Griechischer Premier in Berlin

Tsipras inszeniert den Showdown

Bundeskanzlerin Angela Merkel und Griechenlands Ministerpräsident Alexis Tsipras.
Bundeskanzlerin Angela Merkel und Griechenlands Ministerpräsident Alexis Tsipras. © AFP / Tobias Schwarz
Von Stephan Detjen |
Der griechische Premier Alexis Tsipras braucht Angela Merkel als dämonische Gegenspielerin, um sich daheim als Volksheld im Stil südamerikanischer Revolutionsführer zu gerieren. Doch dadurch gerät er in einen pikanten Rollenkonflikt, kommentiert Stephan Detjen.
Nach dem Essen im Kanzleramt wird Alexis Tsipras noch eine Nacht in Berlin bleiben. Was er am Dienstag hier tut, war den ganzen Tag über Gegenstand von Spekulationen. Einen Auftritt in der Bundespressekonferenz hatte er zunächst zu- und dann wieder abgesagt. Von einem Treffen mit Gregor Gysi ist die Rede, obwohl es die diplomatische Etikette eigentlich verbietet, nach dem Antrittsbesuch bei der Regierungschefin gleich das Heil beim Oppositionsführer zu suchen. Macht nichts. Der griechische Außenminister Kotzias hat sich nach dem Treffen mit seinem deutschen Kollegen Steinmeier ja auch gleich Moskau als nächstes Reiseziel ausgesucht.
Wohin auch immer die Reise des Alexis Tsipras noch führt – spätestens am Dienstag können wir uns erschöpft in die Sessel sinken lassen und im Fernsehen das Mammut-Interview mit Helmut Kohl anschauen, mit der die ARD in mehreren mitternächtlichen Folgen die Leere nach dem Tsipras-Spektakel füllt. Die Zeitreise zurück in die 80er- und 90er-Jahre wird uns dann vor Augen führen, wohin es mit Europa in diesen Tagen gekommen ist. Es war einmal das Europa, das wie auf Schienen auf eine immer weitere Integration zusteuerte, in dem kleine und große Mitgliedsstaaten sich in partnerschaftlichem Respekt begegneten und Deutschland nicht als einsame Führungsmacht, sondern stets zusammen mit Frankreich als Motor eines kraftvollen Geleitzuges wahrgenommen wurde.

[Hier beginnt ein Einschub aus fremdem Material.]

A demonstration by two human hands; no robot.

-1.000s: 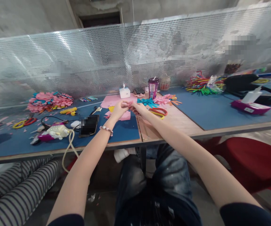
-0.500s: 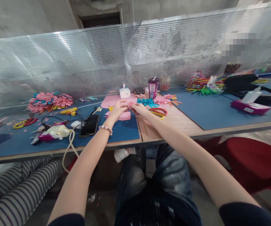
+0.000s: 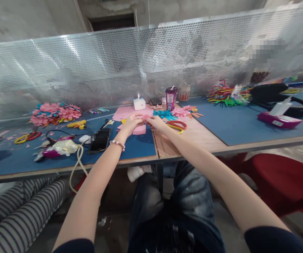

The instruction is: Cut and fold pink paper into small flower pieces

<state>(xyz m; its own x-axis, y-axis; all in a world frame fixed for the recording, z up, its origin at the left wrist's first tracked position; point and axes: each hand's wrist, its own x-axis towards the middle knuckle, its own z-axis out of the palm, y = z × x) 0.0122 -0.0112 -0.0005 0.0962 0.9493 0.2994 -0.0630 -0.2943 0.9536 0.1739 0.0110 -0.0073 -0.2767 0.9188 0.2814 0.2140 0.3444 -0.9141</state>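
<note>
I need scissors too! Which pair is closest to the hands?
The scissors just beside the right hand, lying on the bare wood. The other pair lies far to the left, on the blue mat.

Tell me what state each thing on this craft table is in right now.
left hand, pinching the pink paper.
right hand, pinching the same pink paper.
pink paper, held between both hands.
scissors, lying flat, untouched.
purple cup, upright, lid on.
glue gun, lying on its side, untouched.
phone, lying flat.
</note>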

Provokative Gesten und politische Volten
Der Schaden, den die griechische Regierung mit ihren provokativen Gesten, politischen Volten und revolutionärem Gehabe in den vergangenen Wochen angerichtet hat, betrifft nicht nur das bilaterale Verhältnis zu Deutschland, sondern die Idee Europas insgesamt. So sehr Angela Merkel und Alexis Tsipras sich auch um Signale der Versöhnung und Eintracht bemühen: die als Showdown einer höchstpersönlichen Beziehungskrise stilisierte Begegnung ist selbst zum Teil einer verheerenden Dynamik geworden, die das Politikverständnis Europas in Frage stellt.
Vieles spricht dafür, dass Tsipras sie willentlich herbeigeführt hat. Sie zielt auf darauf ab, Europa als ein Räderwerk aus einzelnen Beziehungsachsen zu definieren, deren simple Mechanik entweder mit brachialer Macht oder durchtriebenem Geschick manipuliert werden kann. Tsipras' Strategie zielte von Beginn an darauf ab, das undurchschaubar wirkende Geflecht europäischer Politik zu zerschlagen, Europa zu spalten und hinter dem angeblichen Schleier mühsamer Kompromisssuche eine imperiale Vormacht Deutschlands zu enttarnen.
Tatsächlich blies der griechischen Regierung der Gegenwind zuletzt eher aus den ehemaligen Programmländern Spanien, Portugal und Irland ins Gesicht. Tsipras aber braucht Merkel als dämonische Gegenspielerin, um sich daheim als Volksheld im Stil südamerikanischer Revolutionsführer zu gerieren. Den Rollenkonflikt, in den er dadurch zwangsläufig auf der europäischen Bühne geriet, kann Tsipras bei einem Abendessen im Kanzleramt allein längst nicht mehr auflösen.